Dieses war nicht ein "Gerücht", sondern es wurde und wird weiterhin diskutiert - und zwar von den dafür zuständigen Stellen.
"Wenn sich der Rauch dieser Nebelkerzen verzogen hat, wird man sich vielleicht des Unglücks von 2001 erinnern, als ein Privatflieger in ein Neuköllner Wohnhaus krachte."
Es handelte sich hier um das erste Unglück seit der Luftbrücke 1948. Das sind fast 50 Jahre. Es wurde niemand Außenstehendes verletzt oder geschädigt. In derselben Zeitspanne sind im Berliner Straßenverkehr wohl 5000 Menschen getötet worden. Alle 5 Tage stirbt weiterhin ein Mensch im Berliner Straßenverkehr. Gasexplosionen jagen Häuser in die Luft (Sie erinnern sich sicher an die Lepsiusstraße) Würden Sie mit derselben Logik den Straßenverkehr oder das Heizen und Kochen mit Gas verbieten?
"Ein Flughafen mitten in der Stadt ist gefährlich und unnötig."
Bitte erinnern Sie sich an die Entscheidung, den BBI in Schönefeld zu bauen. Dort wohnen in den Einflugschneisen etwa 50.000 Menschen. Es wird dort 360.000 Flugbewegungen pro Jahr mit großen bis größten Flugzeugen (Tankinhalt einer B747 sind 228.000 Liter) geben. In Tempelhof sind es derzeit 35.000 Flugbewegungen maximal mit einem Tankinhalt eines Businessjets von rund 10.000 Liter. Die Frage der Sicherheit wurde auch vor dem Bundesverwaltungsgericht diskutiert, aber im Vergleich zu einer zusätzlichen Reisezeit der Passagiere nach Sperenberg von 10 Minuten als nachrangig eingeordnet. Wo war Ihr Kommentar damals?
"Tempelhof wird 2007 geschlossen, so ist es beschlossen."
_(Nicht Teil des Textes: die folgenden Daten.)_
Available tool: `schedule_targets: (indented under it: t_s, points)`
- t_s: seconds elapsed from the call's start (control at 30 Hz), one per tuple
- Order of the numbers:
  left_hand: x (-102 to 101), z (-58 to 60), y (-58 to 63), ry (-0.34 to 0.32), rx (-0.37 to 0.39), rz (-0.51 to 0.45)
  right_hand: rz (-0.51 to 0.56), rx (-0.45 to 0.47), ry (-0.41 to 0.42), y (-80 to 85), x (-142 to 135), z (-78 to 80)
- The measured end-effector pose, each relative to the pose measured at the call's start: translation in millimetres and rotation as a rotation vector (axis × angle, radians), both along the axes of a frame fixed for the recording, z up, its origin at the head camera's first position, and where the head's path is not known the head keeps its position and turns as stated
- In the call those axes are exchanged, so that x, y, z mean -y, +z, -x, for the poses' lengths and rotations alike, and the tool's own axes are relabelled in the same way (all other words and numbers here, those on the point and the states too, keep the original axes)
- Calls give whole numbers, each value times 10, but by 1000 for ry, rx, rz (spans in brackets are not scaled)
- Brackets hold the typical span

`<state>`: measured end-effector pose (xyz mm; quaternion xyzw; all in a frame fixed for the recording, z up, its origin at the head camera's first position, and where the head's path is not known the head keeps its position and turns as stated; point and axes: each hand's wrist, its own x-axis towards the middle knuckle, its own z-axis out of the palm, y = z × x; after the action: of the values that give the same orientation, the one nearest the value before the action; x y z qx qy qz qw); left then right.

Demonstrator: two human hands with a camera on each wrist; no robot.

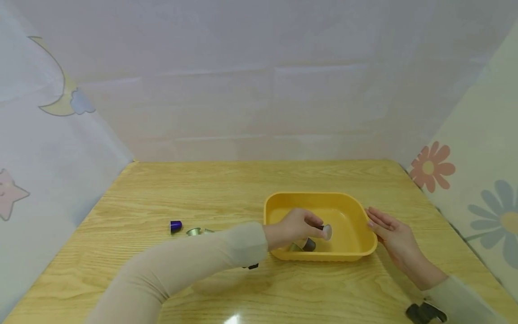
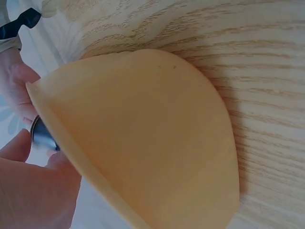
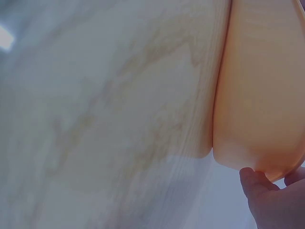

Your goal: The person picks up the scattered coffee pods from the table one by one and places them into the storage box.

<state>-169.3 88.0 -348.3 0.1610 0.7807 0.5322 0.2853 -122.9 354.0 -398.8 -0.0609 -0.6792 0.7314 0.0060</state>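
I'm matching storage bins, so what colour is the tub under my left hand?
The tub is golden yellow, shown best in the head view.

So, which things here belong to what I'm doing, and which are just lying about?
Part of the job:
yellow tub, touched by the right grip
silver-lidded capsule, pinched in the left grip
dark capsule and greenish capsule inside the tub
probably the purple capsule and pale green capsules on the table

Just surroundings:
moon print, star print
pink flower print, blue flower print
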Motion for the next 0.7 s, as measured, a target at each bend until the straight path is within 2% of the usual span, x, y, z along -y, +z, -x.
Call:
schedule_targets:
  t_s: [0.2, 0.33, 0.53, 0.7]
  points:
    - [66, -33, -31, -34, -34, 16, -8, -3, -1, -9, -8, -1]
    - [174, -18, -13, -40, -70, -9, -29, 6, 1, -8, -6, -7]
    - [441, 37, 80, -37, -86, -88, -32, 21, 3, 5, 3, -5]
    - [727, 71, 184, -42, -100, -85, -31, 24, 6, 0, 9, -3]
Bleiben Sie bei der Wahrheit. Es gibt einen Bescheid der Senatsverwaltung für Stadtentwicklung. Dieser Bescheid ist nicht rechtskräftig. Die in Tempelhof verkehrenden Fluggesellschaften sowie eine Gruppe der General Aviation haben Klage eingereicht. Selbst wenn das OVG am 19.12. die Schließung für rechtens erklärt (was zunehmend zweifelhaft wird), werden die Kläger in die nächste Instanz gehen.
[...]
Lieber Herr Hasselmann: Gegen etwas zu sein, darf nicht dazu führen, dass alle journalistische Sorgfalt zur Seite geschoben wird.
Wir werden Ihnen unseren letzten* "Ticker" schicken. Davon kann man lernen - wenn man dazu bereit ist.